Apócrifo

Y fue así, según afirman testigos presenciales, como se desataron los trágicos acontecimientos. Todos los interesados, tomar nota.

Aquello ocurrió una mañana de lunes, ardorosa de sol. Ante la ventana central del edificio público, el jefe policíaco otea el panorama citadino que se extiende a sus pies: en todos los rumbos, las calles del centro neurálgico jadean, acalambradas por el embotellamiento de vehículos, recalentar de motores, contaminación y un delirio de claxons a punto del estallido. Como si a punta de claxons se pudiese restar un grado al tamaño del caos; porque la nata de autos, como avanzar, avanza dos, tres metros, y tiene que aguardar en la parálisis dos, tres horas. Bilis amarga, tensión, frustración, desesperación. Y qué hacer…

Qué hacer, si existe un vacío legal en un reglamento que, por una parte, garantiza la libertad de asociación, y por otra proclama que la libertad de un individuo termina donde comienza la del otro. Qué hacer. ¿Revivir el proyecto del «manifestódromo» que nadie iba a respetar? ¿Reprimir a unas masas hartas de que sus justas demandas sean desoídas por una autoridad que ni las ve, ni las oye, ni las siente, y entonces recurren a la toma de calles y la forja de esas mega-marchitas que mantienen calles y avenidas en un punto de crispación? Allá, acercándose, el pregón retador: «¡El pueblo unido jamás será vencido! ¡Este puño sí se ve! ¡Exigimos!» El uniformado suspira, menea la testa.

«Los únicos responsables son los pastores de tales rebaños. ¿Reducir a esos voraces chantajistas? Cómo, si sólo se le están pagando facturas. ¿No ha sido él, no han sido sus predecesores, los que se apoyaron en la fuerza de tales logreros para ascender en el aparato administrativo, y ahora mamar de las buscas los taxis tolerados y el ambulantaje? El rostro de la autoridad policíaca, la viva muestra de la exasperación, de la rabia contenida. Y repito: qué hacer.

El uniformado mira acercarse, vociferante, la marcha de Panteras y pancho-villas, y por acá los vendedores ambulantes, y en todos los rumbos esos peritos de la provocación que de eso viven y medran: las hordas de una apodada Antorcha popular. El corazón palpitante de la ciudad, jadeo y taquicardia, se tapona con el consabido plantón de costumbre, siempre puntual. «Ah, si los que azuzan la estampida de aturdidos no nos estuvieran cobrando, a chantajes, la respectiva factura. Lo que podría yo hacer con uno de esos». Fue entonces. Golpecillos en la puerta.

– Mi jefe, con esa novedad: uno de los responsables del desmadre.

Ahí, frente a él, atado de manos, el alborotador de multitudes miraba al frente, como a lo lejos. «¿Y éste? ¿De dónde salió? No es líder de ambulantes, de taxis tolerados, de paracaidistas de Antorcha popular. «Creo que no nos hemos visto antes, señor licenciado. Es usted del sindicato de catedráticos de la UNAM, ¿o me equivoco?»

– Mi reino no es de este mundo. ¿Que qué? ¿Ahora hasta los locos desestabilizan la ciudad..?

– Así es, mi jefe, y sus consignas bien mafufas: «Hosanna en las alturas», ¿se imagina? Y que «bendito El que viene en nombre del Señor», y mamilas de esas. No, y el cochinero de ramas de palma por toda la calzada de Guadalupe, y un atascadero de alboroteros que impidió a los buenos católicos llegar hasta la basílica.
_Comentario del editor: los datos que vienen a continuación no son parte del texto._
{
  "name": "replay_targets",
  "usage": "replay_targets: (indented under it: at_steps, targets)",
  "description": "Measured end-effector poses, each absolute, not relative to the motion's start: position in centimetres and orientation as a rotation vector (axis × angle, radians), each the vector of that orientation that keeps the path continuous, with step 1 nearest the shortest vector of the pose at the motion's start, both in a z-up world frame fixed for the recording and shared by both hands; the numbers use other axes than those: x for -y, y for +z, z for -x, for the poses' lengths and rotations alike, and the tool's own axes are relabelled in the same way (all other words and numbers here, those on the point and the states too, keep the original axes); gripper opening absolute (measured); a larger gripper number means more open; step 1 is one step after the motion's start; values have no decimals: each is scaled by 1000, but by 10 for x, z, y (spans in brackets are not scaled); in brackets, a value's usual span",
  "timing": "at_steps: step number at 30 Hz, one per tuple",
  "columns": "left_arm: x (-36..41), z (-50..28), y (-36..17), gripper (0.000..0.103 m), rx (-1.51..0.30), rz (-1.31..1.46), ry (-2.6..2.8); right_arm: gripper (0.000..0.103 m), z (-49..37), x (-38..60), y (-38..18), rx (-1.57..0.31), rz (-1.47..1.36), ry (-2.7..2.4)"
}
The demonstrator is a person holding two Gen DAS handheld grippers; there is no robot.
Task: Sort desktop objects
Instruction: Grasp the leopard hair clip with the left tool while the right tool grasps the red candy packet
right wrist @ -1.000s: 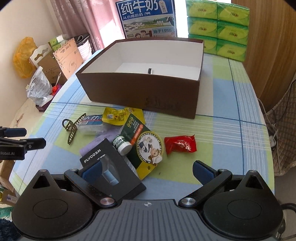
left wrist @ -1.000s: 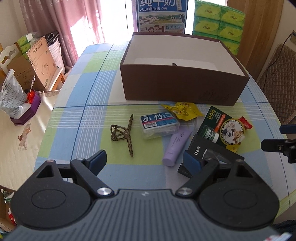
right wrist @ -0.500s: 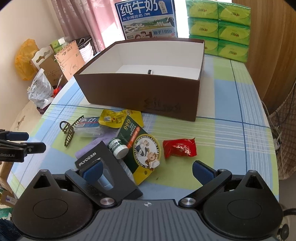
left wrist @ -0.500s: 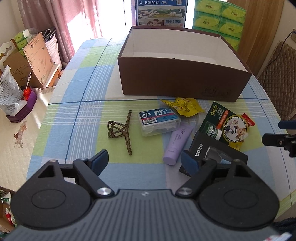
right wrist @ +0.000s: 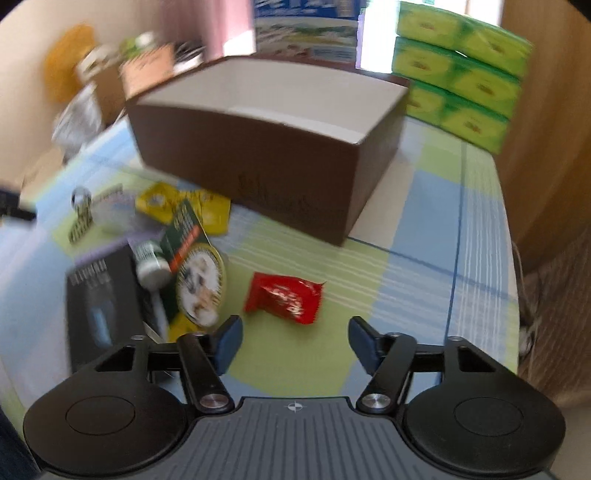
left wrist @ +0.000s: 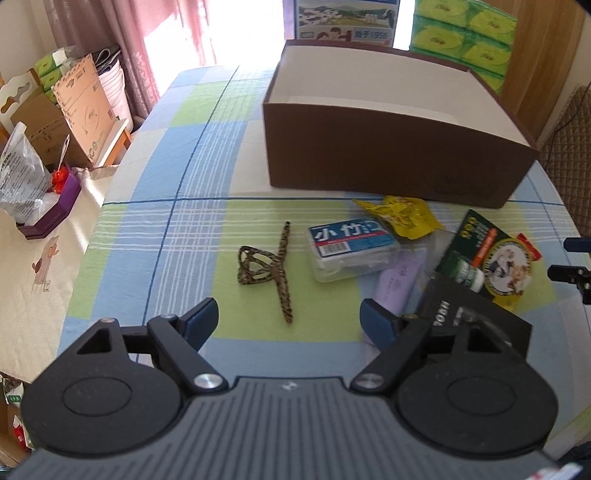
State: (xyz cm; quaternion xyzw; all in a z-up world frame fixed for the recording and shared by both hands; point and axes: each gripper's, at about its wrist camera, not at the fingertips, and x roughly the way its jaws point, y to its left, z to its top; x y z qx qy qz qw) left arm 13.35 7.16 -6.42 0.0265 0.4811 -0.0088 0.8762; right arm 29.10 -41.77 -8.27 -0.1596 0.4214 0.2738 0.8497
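Note:
A brown open box [left wrist: 399, 162] stands at the back of the checked tablecloth; it also shows in the right wrist view [right wrist: 258, 147]. In front of it lie a leopard hair clip [left wrist: 267, 267], a clear floss box [left wrist: 352, 247], a yellow packet [left wrist: 400, 216], a purple tube [left wrist: 395, 282], a green card pack [left wrist: 487, 258] and a black box [left wrist: 476, 317]. A red snack packet [right wrist: 284, 297] lies just ahead of my right gripper [right wrist: 293, 339], which is open and empty. My left gripper [left wrist: 288, 321] is open and empty, just short of the hair clip.
Green tissue packs [right wrist: 469, 81] and a milk carton [left wrist: 347, 18] stand behind the box. Cardboard boxes and bags [left wrist: 48, 122] sit off the table's left edge. A chair [left wrist: 569, 147] is at the right. The right wrist view is motion-blurred.
My left gripper has moved left and now faces the hair clip. My right gripper has swung right and forward toward the red packet. No object on the table has moved.

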Motion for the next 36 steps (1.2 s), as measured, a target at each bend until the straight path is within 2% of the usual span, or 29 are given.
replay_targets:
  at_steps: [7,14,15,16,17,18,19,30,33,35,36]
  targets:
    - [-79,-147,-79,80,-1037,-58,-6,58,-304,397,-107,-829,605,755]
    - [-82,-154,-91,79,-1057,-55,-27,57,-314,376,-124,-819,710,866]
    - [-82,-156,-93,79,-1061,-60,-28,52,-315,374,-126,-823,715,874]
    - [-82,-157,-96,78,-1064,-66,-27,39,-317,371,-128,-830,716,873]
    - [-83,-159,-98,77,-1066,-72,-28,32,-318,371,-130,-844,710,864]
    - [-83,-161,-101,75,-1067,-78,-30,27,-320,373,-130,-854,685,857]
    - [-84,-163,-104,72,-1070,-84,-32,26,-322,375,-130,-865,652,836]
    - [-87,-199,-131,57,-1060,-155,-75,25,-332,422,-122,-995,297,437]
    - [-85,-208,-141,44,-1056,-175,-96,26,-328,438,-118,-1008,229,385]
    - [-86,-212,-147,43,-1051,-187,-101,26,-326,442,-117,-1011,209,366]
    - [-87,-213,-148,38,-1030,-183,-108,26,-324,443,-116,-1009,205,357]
Ya Norberto Rivera exige que a este alborotador se le castigue con todo el peso de la ley, o nos arma una mega-marchita que no se la acaba, mi jefe.

El trato al detenido cambió: «A ver, terrorista, ¿qué tienes qué decir en tu defensa?»
Silencio. El Hombre mira a lo lejos. Impávido. «Mi reino no es de este mundo. Tengo la fuerza de mi Padre, que está en los cielos».

– ¡Ah, carbón, eso quiere decir que eres mucho menos que nada! ¿Y así te atreviste a tomar la calle y desquiciar el tráfico? ¿Sabes en que broncón te metiste? Porque estamos en un estado de derecho, dentro de la ley todo, fuera de la ley nada, y aquí se aplica la ley, caiga quien caiga. O sea que violaste la ley y te cargó la tiznada ¡Cabo Sazafrás, inicíese una primera sesión de calentamiento matinal.

– ¡Ahhhh…chásss! ¡Confiesa carbón, y evítate una nodriza!

– ¡Pero éitele, sésguele, ya me manchó el termo de hemoglobina!